Sindonews.com; Jum’at, 20 Oktober 2017 – 14:27 WIB
BPH Migas bertugas mengawal agar Jenis BBM Tertentu dan Jenis BBM khusus penugasan dapat dinikmati oleh seluruh masyarakat di Indonesia dengan harga yang sama. Tidak boleh ada industri dan oknum yang menikmati Program BBM Satu Harga. “Jangan sampai ada hal-hal yang dapat mempersulit masyarakat yang membutuhkan BBM,” terang Ifan.
Andil APBN
PT Pertamina (Persero) pada dasarnya siap untuk menerapkan harga BBM satu harga di seluruh wilayah di Indonesia. Sebab, wilayah terluar Indonesia juga memiliki hak yang sama dengan daerah lain di Jawa, Madura, dan Bali (Jamali) untuk harga BBM.
Direktur Utama PT Pertamina (Persero) Elia Massa Manik mengatakan, untuk mendukung program BBM satu harga di seluruh daerah di Tanah Air, perusahaan yang dipimpinnya terus mendirikan lembaga penyalur. Saat ini Pertamina berhasil mendirikan lembaga penyalur BBM di 26 titik wilayah tertinggal, terdepan, dan terluar (3T) per Juli 2017.
“Sesuai rencana dan demi mendukung Program Indonesia Satu Harga kami menargetkan mencapai 159 titik wilayah 3T hingga 2019,” katanya.
Program penyetaraan harga BBM dilakukan di daerah-daerah pelosok. Di antaranya pedalaman Kalimantan, Sulawesi, Sumatera dan Irian Jaya.

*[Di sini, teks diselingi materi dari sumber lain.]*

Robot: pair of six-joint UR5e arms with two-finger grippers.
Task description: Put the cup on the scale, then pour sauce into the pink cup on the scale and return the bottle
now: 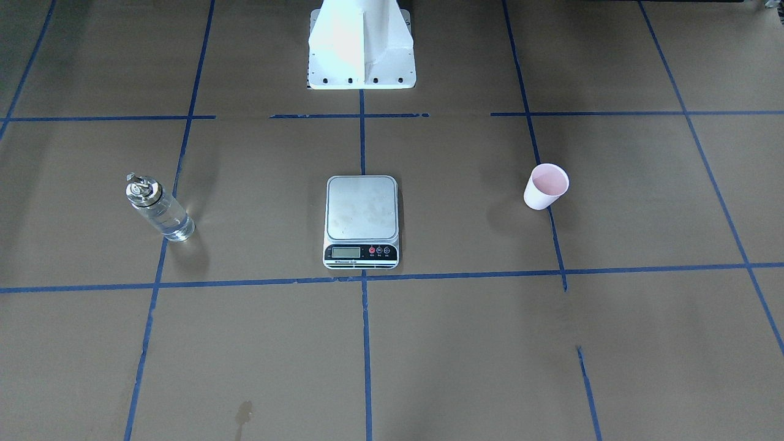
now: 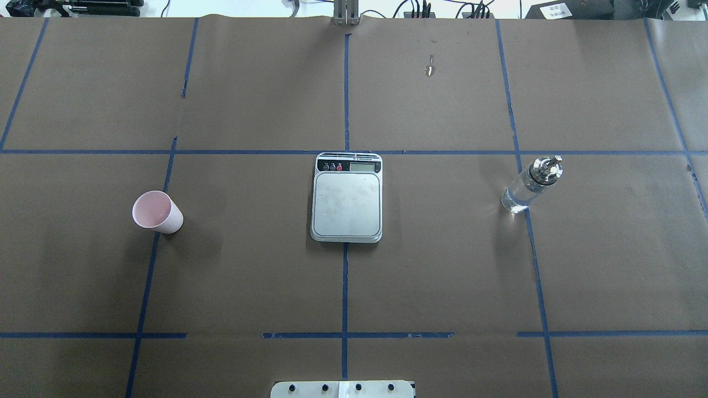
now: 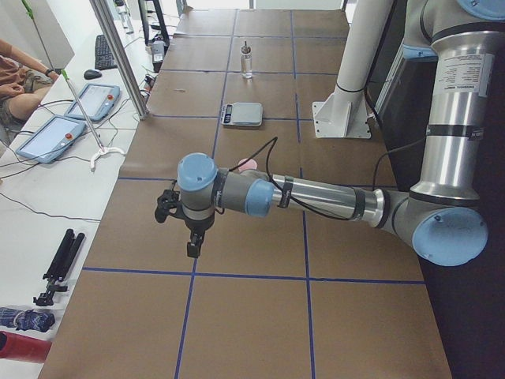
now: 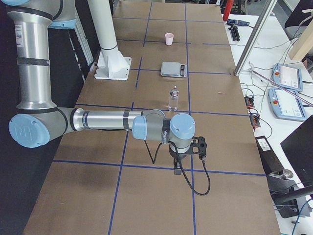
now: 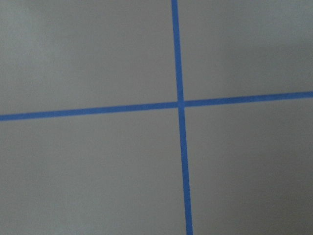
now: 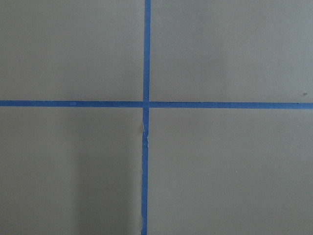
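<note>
The cup (image 2: 157, 212) and bottle (image 2: 530, 185) stand on the desk (image 2: 442, 265), the bare scale (image 2: 347, 199) between them. Whether the left gripper (image 3: 192, 245) or right gripper (image 4: 176, 162) is clenched cannot be told. A glancing grasp could topple the light cup.

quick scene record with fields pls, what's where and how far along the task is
scale: centre of the table, nothing on it
cup: upright, looks empty, on the robot's left, off the scale
bottle: upright on the robot's right, clear sauce inside
left arm: stretched over the table's left end, touching nothing
right arm: same at the right end
stage: cup not yet on the scale, nothing poured
</note>
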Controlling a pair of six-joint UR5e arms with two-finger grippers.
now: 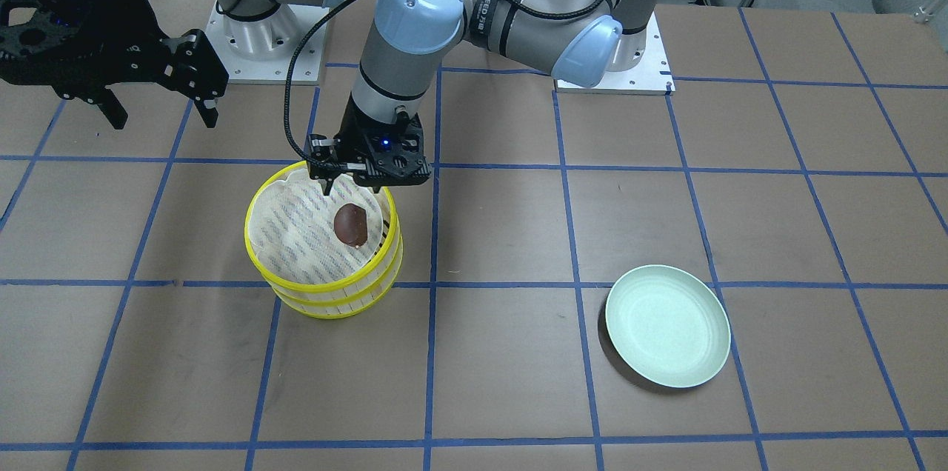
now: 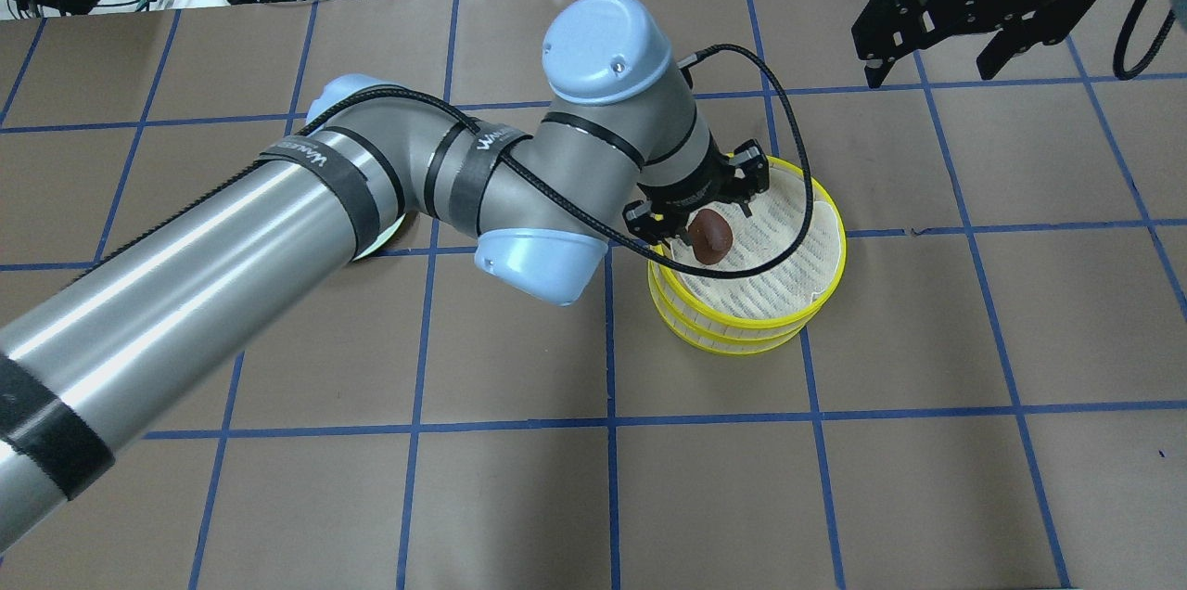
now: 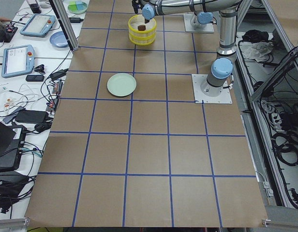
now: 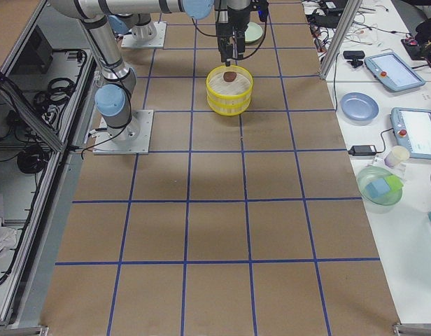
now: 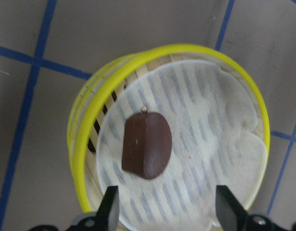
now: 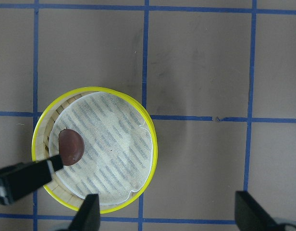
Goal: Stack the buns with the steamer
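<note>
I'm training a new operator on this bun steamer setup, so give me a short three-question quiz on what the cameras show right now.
1. True or false: the two steamer trays are stacked one on the other.
2. The brown bun lies: A on the green plate, B on the top tray's cloth liner, C on the table.
3. Fill in: the left gripper above the bun is ___.
Key: 1 true; 2 B; 3 open.

Front and overhead cams face each other across the table [image 1: 503,352]. Both wrist cams look straight down, sharing the steamer [image 5: 205,134].
</note>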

Khususnya, daerah-daerah perbatasan Indonesia dengan Malaysia, maupun Brunai Darussalam dan perbatasan Irian Jaya.
Namun demikian, pemerintah seharusnya tidak membebankan anggaran penerapan BBM satu harga sepenuhnya kepada Pertamina. Sebab, Pertamina disebut-sebut sudah menanggung kerugian hingga Rp12 triliun karena harga BBM jenis premium dan solar tak kunjung dinaikkan.

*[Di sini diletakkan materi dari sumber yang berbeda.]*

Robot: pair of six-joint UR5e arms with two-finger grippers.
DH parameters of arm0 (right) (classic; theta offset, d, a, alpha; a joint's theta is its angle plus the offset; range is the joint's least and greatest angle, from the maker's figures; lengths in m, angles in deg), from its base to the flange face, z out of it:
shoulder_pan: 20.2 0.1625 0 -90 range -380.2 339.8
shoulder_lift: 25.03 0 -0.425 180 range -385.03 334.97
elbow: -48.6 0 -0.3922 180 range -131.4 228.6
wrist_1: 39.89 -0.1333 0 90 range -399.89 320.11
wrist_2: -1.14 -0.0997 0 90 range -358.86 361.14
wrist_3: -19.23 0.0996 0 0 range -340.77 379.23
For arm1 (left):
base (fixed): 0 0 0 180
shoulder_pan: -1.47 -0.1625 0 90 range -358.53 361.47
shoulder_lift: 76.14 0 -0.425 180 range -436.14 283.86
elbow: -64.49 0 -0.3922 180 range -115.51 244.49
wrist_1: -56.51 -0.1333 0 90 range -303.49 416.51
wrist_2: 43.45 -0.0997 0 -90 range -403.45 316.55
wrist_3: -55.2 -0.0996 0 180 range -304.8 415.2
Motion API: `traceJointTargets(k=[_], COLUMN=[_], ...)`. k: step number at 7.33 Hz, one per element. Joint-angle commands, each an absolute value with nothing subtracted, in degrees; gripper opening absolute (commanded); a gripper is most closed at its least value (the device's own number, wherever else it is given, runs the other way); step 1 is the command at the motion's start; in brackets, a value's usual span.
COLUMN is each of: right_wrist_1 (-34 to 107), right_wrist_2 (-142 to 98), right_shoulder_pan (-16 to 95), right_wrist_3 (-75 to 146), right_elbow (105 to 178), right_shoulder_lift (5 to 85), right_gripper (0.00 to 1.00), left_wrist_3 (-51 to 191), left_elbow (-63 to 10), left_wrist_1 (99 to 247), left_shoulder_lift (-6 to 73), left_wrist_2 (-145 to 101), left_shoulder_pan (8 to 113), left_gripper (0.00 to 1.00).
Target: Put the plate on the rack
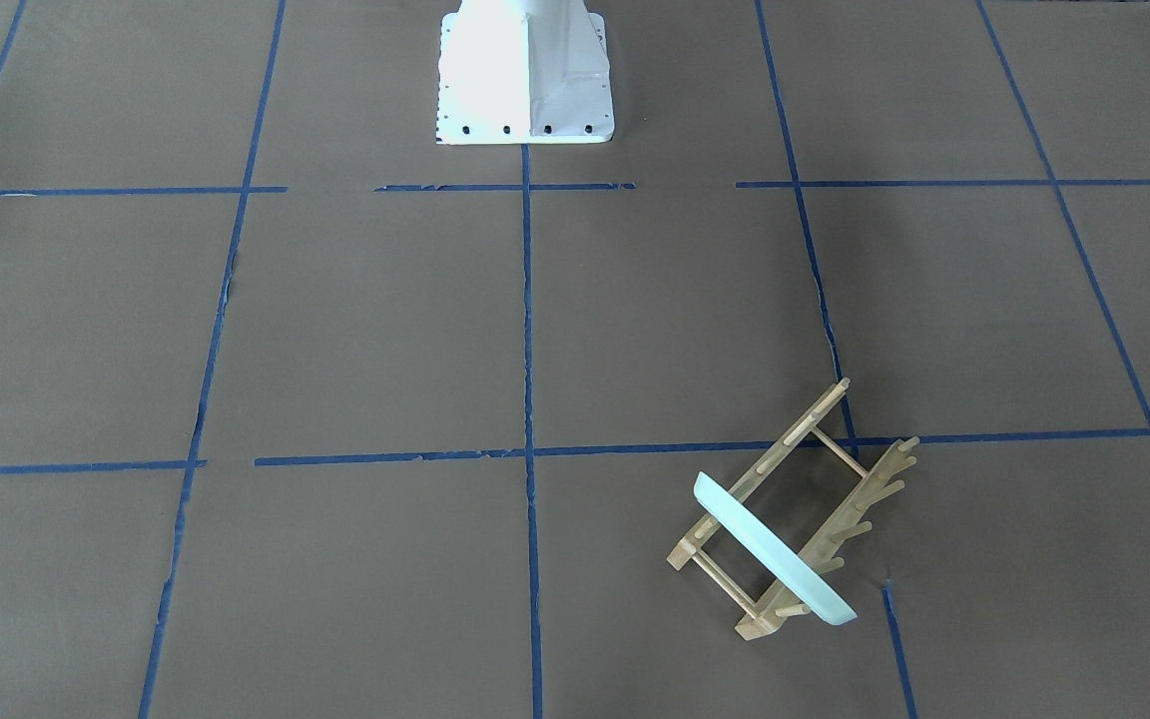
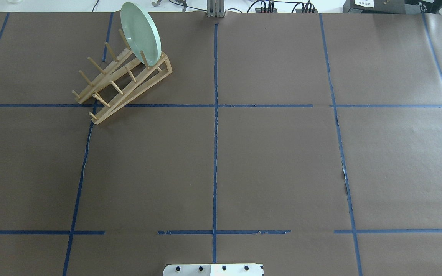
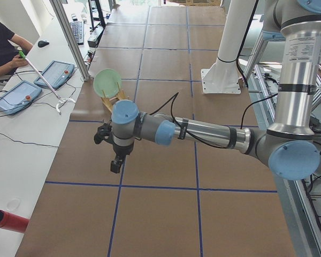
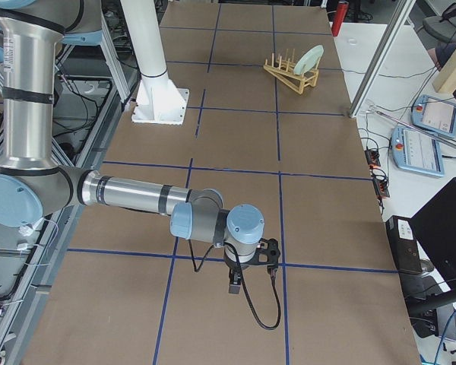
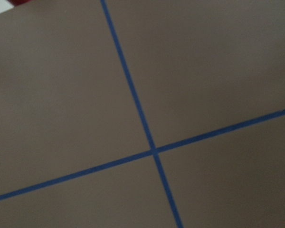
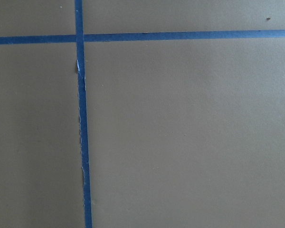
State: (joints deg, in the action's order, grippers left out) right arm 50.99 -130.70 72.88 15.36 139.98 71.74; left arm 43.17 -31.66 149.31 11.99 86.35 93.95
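The pale mint-green plate [image 2: 140,32] stands on edge between the pegs at one end of the light wooden rack [image 2: 106,76], at the table's far left in the overhead view. It also shows in the front-facing view, the plate [image 1: 770,549] on the rack [image 1: 785,439]. No gripper is near it. My left gripper [image 3: 115,163] hangs over the table well short of the rack. My right gripper [image 4: 234,287] hangs over the table's other end. Both show only in the side views, so I cannot tell whether they are open or shut. The wrist views show only brown paper and blue tape.
The white robot base [image 1: 525,75] stands at the middle of the near edge. Blue tape lines cross the brown table cover. A side bench with tablets [image 3: 16,96], a seated operator and a red cylinder [image 3: 8,220] lies beyond the far edge.
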Motion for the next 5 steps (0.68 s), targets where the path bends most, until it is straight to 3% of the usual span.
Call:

Pengamat Energi dari ReforMiner Institute Komaidi Notonegoro mengatakan, pada dasarnya kebijakan BBM satu harga yang diimplementasikan pemerintah sudah sangat tepat. Baru satu tahun, sudah ada 26 lokasi yang menerapkan kebijakan tersebut. Pemerintah pun telah menjangkau daerah-daerah remote yang selama ini tak pernah menikmati harga BBM dengan murah.
“Kalau penerapannya (BBM satu harga) saya kira tepat sih ya. Ini kan memang diratakan terutama untuk daerah perbatasan atau remote. Saya kira sudah bagus,” tuturnya saat berbincang dengan SINDOnews belum lama ini.
Namun, lanjut dia, kebijakan BBM satu harga menjadi sedikit bermasalah lantaran pembiayaan seluruhnya dibebankan kepada Pertamina. Menurutnya, pemerintah tidak seharusnya membebankan pembiayaan BBM satu harga ke Pertamina.
“Hanya pembiayaannya kalau dibebankan ke korporasi tidak pas. Kalau nggak ada solusinya segera, ya kasian Pertamina semakin tidak berkembang,” papar Komaidi.
Menurutnya, pemerintah seharusnya menganggarkan biaya untuk program BBM satu harga di Anggaran Pendapatan Belanja Negara (APBN). Jadi, ada semacam subsidi dari negara untuk program tersebut. “Ini kan kebijakan negara yang semestinya alokasinya dari APBN. Bukan dari Pertamina. Harus dianggarkan dalam APBN,” ungkapnya.
Komaidi menyatakan, anggaran dari APBN untuk BBM satu harga menjadi bentuk lain dari subsidi. Jika sebelumnya subsidi dinikmati oleh masyarakat kota dan desa, kini subsidi diberikan lebih tepat sasaran kepada masyarakat di daerah terluar Indonesia. Hal ini tentu harus menjadi refleksi Jokowi dalam tiga tahun pemerintahannya.
“Jadi ini bentuk lain dari subsidi. kalau dulu dinikmati seluruh masyarakat kota dan nonkota. sekarang saat ini lebih tepat sasaran, jadi yang disubsidi daerah terpencil. Dan ini saatnya membayar untuk mereka yang selama ini kita menikmati,” ungkapnya.